Nolan (my beloved) starts by witnessing The Beast murdering everybody it catches so hides out in the Library with everybody else and witnesses Scott McCall fighting with it. Has PTSD along with the anxiety and depression he already had (if you ever seen the interviews Froy did about Nolan, Nolan already had mental health issues). Gets groomed by his councillor to join humans taking out the Supernatural who he fears (see his fear response to Lydia just stopping him in the corridor) the Anuk-Ite was fueling 90% of the entire town's fear, it wasnt just Nolan. In the end he seeks out Liam to offer help, because he knows he's messed up by joining the humans. Even though he was with the humans, he never actually killed anybody and they were going to harm or kill him, because of his lack of killer instinct (as hinted at by Gabe) and do you think Gabe checked to see if Nolan was still alive after beating him up like that? Nolan was out cold for a while.
Verdict: Just a scared boy who picked the wrong side out of fear and manipulation, did the right thing in the end.
If Teen Wolf had went on past s6, we'd likely see the pack slowly accept Nolan, there's not really much to forgive him for.
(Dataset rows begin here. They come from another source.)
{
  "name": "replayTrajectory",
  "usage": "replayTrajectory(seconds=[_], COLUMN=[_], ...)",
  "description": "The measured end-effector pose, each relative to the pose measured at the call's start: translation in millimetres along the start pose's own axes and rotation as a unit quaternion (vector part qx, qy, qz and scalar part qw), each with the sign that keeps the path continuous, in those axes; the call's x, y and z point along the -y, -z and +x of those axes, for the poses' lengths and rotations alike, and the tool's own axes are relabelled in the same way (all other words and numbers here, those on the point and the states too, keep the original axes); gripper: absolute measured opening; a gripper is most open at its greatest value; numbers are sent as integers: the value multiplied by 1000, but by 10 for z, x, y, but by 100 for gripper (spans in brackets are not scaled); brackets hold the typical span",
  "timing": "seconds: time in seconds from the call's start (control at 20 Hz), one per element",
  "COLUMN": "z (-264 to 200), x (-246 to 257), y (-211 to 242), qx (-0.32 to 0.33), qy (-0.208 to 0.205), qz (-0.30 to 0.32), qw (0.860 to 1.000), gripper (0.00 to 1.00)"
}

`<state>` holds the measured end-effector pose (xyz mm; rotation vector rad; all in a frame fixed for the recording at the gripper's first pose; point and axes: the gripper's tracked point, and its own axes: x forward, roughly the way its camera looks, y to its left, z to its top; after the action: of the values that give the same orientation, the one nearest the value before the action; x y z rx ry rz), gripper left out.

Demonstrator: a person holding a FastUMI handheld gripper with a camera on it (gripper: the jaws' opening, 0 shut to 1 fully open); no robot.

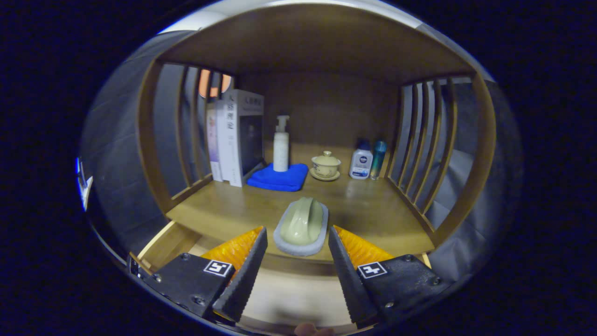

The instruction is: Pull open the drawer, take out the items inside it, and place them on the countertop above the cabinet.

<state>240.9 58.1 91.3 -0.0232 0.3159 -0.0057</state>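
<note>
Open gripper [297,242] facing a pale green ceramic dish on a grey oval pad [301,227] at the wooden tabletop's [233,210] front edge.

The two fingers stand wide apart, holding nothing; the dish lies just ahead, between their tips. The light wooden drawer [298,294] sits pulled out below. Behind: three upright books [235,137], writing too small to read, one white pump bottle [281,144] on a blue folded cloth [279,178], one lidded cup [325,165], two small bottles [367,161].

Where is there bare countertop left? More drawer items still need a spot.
Bare wood lies on both sides of the soap dish, out to the slatted sides, and between it and the back row. The back is crowded: books, blue towel with pump bottle, lidded cup, two bottles. The claw is open.
</note>
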Motion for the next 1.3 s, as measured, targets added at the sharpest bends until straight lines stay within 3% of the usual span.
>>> replayTrajectory(seconds=[0.1,0.2,0.45,0.55,0.9,1.3], z=[-377,-702,-1212,-1316,-1165,-860], x=[-111,-154,-30,52,-117,-273], y=[122,308,1096,1310,1646,1618], qx=[34,61,74,78,76,70], qy=[-15,-21,16,34,34,36], qz=[10,25,72,79,25,18], qw=[999,998,995,993,996,997], gripper=[84,84,97,97,97,97])
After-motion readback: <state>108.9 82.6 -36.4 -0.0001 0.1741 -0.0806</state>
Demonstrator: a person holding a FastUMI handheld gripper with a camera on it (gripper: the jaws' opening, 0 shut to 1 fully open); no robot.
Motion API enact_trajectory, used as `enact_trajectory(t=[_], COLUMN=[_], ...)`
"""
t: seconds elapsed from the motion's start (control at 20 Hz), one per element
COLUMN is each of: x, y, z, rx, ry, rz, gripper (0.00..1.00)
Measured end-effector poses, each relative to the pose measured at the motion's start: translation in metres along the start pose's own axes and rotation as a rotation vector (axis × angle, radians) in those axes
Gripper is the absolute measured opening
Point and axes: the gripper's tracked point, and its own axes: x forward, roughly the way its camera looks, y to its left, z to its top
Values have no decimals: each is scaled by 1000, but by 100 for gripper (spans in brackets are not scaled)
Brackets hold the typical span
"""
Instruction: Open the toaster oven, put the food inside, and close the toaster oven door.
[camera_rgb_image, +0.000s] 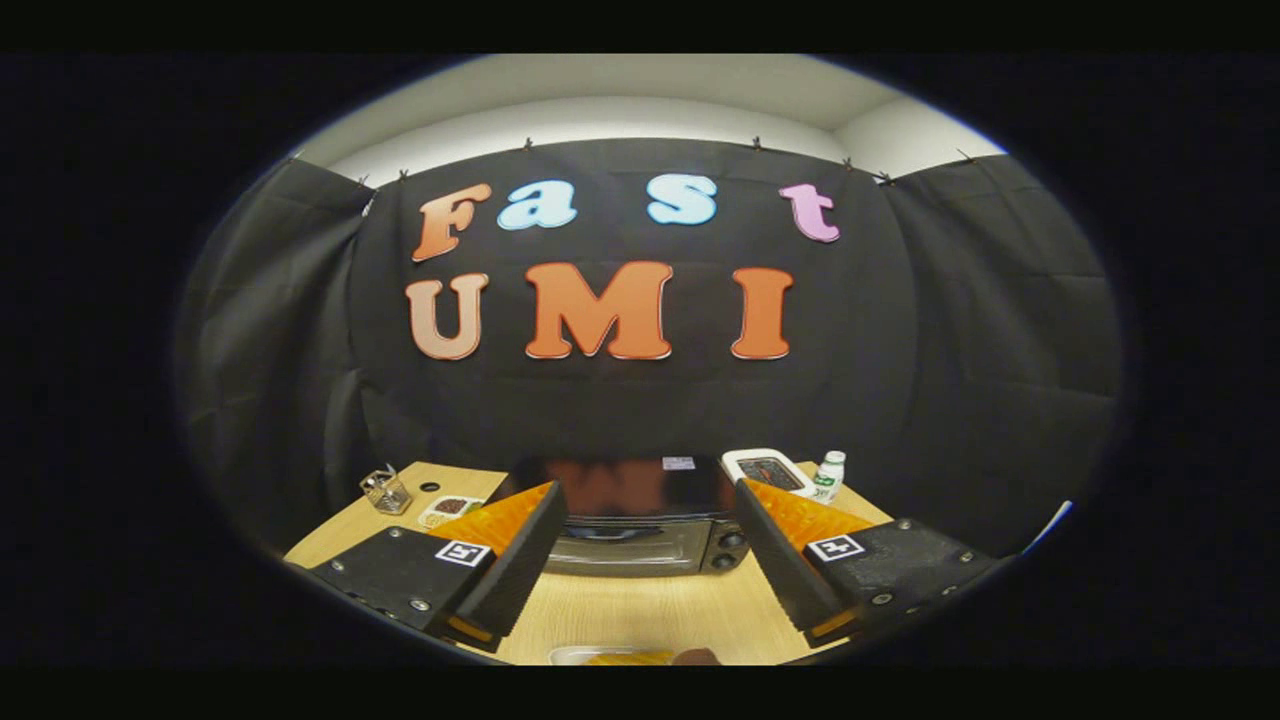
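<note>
Food dish (625, 655) at table's near edge, gripper (648, 560) wide and empty, closed toaster oven (640, 520) beyond at far edge; risks nudging dish when reaching for door.

Black toaster oven (640, 525) sits upright on the wooden table (640, 615) beyond the spread claw (645, 560) fingers, glass door shut, two knobs at right; food (630, 657) in a dish near them.
</note>
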Motion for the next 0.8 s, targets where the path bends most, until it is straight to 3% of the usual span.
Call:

He was acting out of fear, as was most of the town. Theo on the other hand did much worse (as was his right) but they still forgive Theo in the end too.
Theo was groomed also. I mean just because we see him watching Tara drown doesn’t mean he and Tara weren’t groomed. One to die, one to take a (her) heart.
For all we know, The Doctors could have had Theo die and Tara be the big bad Chimera for them.
Theo wasn’t forgiven that much. They worked with him but that’s it. (Same as they do Peter and Chris and they go to Peter before going to Theo. Chris before both of them.) Nolan was given the co captain job just like that it seems. (Okay, it wasn’t just like that but it sure seems so.)
Also the town? Might have been scared but the adults and kids who killed families (because we know there were a lot of families killed) and just others needed to be held accountable and it seems as if they weren’t. Not even Nolan and he helped kill (even if we didn’t see him technically kill on screen). He might not have killed anyone on his own, like Gabe who I still say was in love with him, but he did kill, or help kill, and this was before his change of heart.
Theo was held more accountable than Nolan and the adults who didn’t join Monroe at the end.
My opinion still stands I believe.
Nolan was forgiven faster and easier than Theo and they both had done bad things. In different ways but still done bad things.